Check each line below for the word "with". Then give only how many lines have it.

======== SOURCE DATA

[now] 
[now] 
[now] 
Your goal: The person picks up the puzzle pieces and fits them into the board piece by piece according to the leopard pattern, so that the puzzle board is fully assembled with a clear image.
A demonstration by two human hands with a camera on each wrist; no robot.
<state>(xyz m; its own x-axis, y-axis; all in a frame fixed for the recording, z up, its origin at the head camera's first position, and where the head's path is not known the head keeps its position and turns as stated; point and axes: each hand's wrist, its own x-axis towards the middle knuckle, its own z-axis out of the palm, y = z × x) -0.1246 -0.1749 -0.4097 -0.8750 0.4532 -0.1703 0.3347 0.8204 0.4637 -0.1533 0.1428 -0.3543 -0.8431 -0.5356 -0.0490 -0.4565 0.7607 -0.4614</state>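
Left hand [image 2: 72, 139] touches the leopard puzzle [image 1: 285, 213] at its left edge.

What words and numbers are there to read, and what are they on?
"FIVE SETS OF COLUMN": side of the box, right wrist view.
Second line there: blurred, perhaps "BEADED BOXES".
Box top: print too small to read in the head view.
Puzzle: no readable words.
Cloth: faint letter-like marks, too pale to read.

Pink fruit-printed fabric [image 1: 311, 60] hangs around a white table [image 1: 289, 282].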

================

> **SOLUTION FOR THIS TASK**
2